Outros pontos chamam a atenção dessa brilhante profissão. Quando se é assessor de comunicação, os funcionários confundem jornalismo com publicidade. E é isso aí mesmo, jornalista não passa de um fofoqueiro. Um leva-e-traz de informações mesquinhas que, em momento algum, é a estrela do espetáculo – apenas é usado para levar as pessoas ao sucesso. Para levar as pessoas a ganharem muito dinheiro em cima das informações que o jornalista “fofoqueia”.

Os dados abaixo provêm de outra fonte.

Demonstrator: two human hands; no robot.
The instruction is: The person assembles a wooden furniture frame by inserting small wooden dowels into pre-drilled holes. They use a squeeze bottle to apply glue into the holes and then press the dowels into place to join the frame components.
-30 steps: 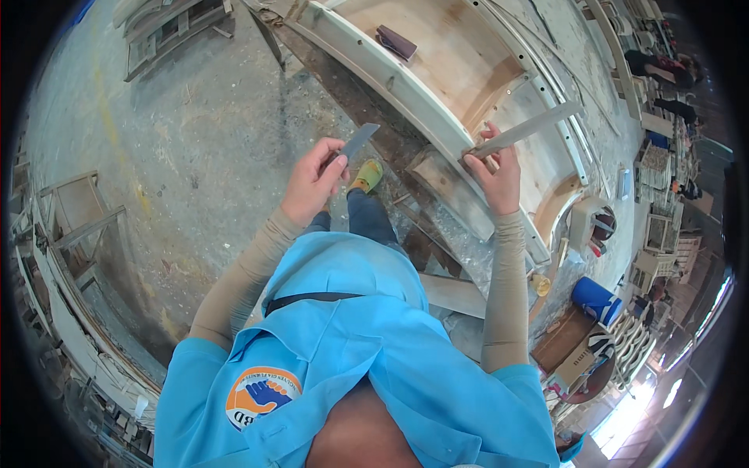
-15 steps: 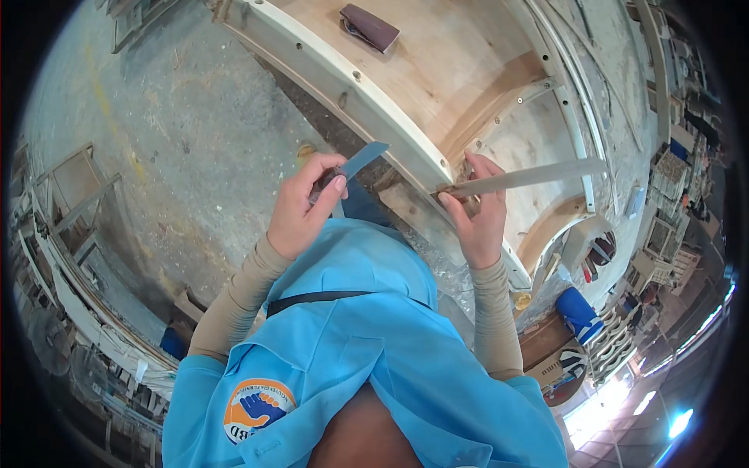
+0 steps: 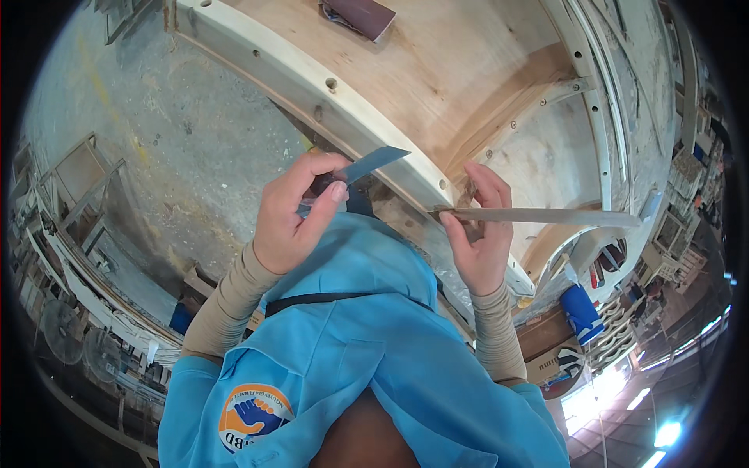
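Observation:
My left hand [image 3: 298, 207] is wrapped round the dark handle of a knife with a flat grey blade [image 3: 376, 162], whose slanted tip points right over the near rail of a wooden frame [image 3: 343, 93]. In my right hand [image 3: 485, 242], the thumb and fingers pinch one end of a long, thin, grey-brown flat strip [image 3: 562, 217]. The strip reaches out to the right across the frame's corner. Knife and strip are apart. My right hand is just over the rail, beside a bolt hole. Most of the knife handle is hidden by my left fingers.
A brown sandpaper roll [image 3: 357, 17] lies on the frame's plywood panel [image 3: 460, 54]. Curved wooden braces [image 3: 515, 117] cross the panel. A blue cylindrical thing [image 3: 579, 312] stands at the right. Wooden frames [image 3: 82, 195] are stacked at the left.
The strip's far end has swung nearer to me, so it now lies almost level. The knife blade has shifted slightly right. The wooden frame appears a little farther up and larger in view.

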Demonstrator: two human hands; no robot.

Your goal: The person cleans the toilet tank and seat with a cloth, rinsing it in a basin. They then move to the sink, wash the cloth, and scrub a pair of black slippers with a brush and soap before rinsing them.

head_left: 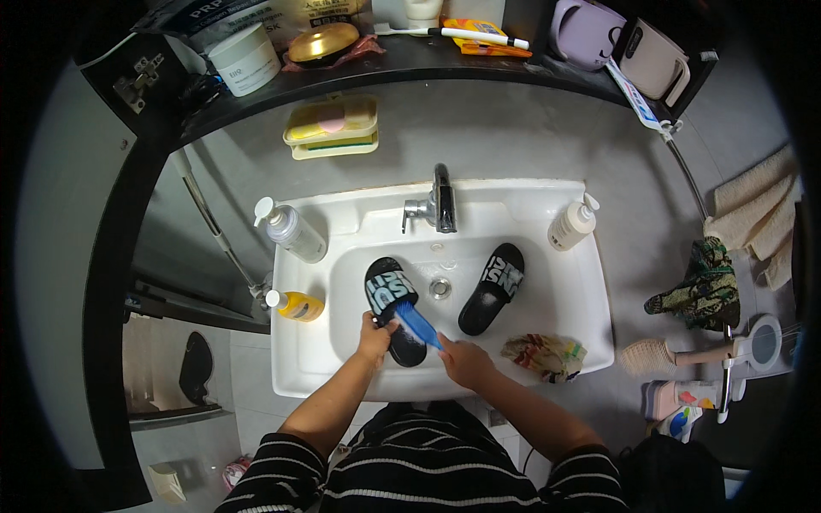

Jornalista é o pior político do mundo. Numa aula, uma professora contou que discutiu com um médico. O profissional da saúde teria dito que médico é uma profissão descente, pois cura as pessoas (médico ganha muito bem e valoriza a própria profissão). A professora respondeu ao “dr.” que jornalista é médico da alma. Depois disso pude entender por que rezamos tanto para as almas que estão no tal purgatório – essas almas leram muita bobagem que nós escrevemos. Agora se comprova, literalmente, que o título do livro do jornalista Carlos Dorneles, Deus é inocente, a imprensa, não, está totalmente correto. Estamos na berlinda.
Se o jornalista fosse tão inteligente quanto aparenta ser, já estaria ganhando melhor. Seria uma classe unida que defenderia acima de qualquer motivo a ética na profissão. Se o jornalista fosse ousado, invadiria o Congresso e exigiria que a profissão fosse reconhecida. Se jornalista fosse realmente crítico, olharia melhor para seu próprio eu interior.
O jornalismo pode ser um curso técnico de seis meses, no máximo. Não vejo necessidade de se estudar quatro anos para tal profissão. Uma carreira que, em pleno século 21, ainda está em estudo no Congresso nacional para ser aprovada como uma ciência que necessita de ensino superior para poder praticar… É ridículo. Para ser jornalista basta saber um pouco de português, ter noções de lead e agir por instinto.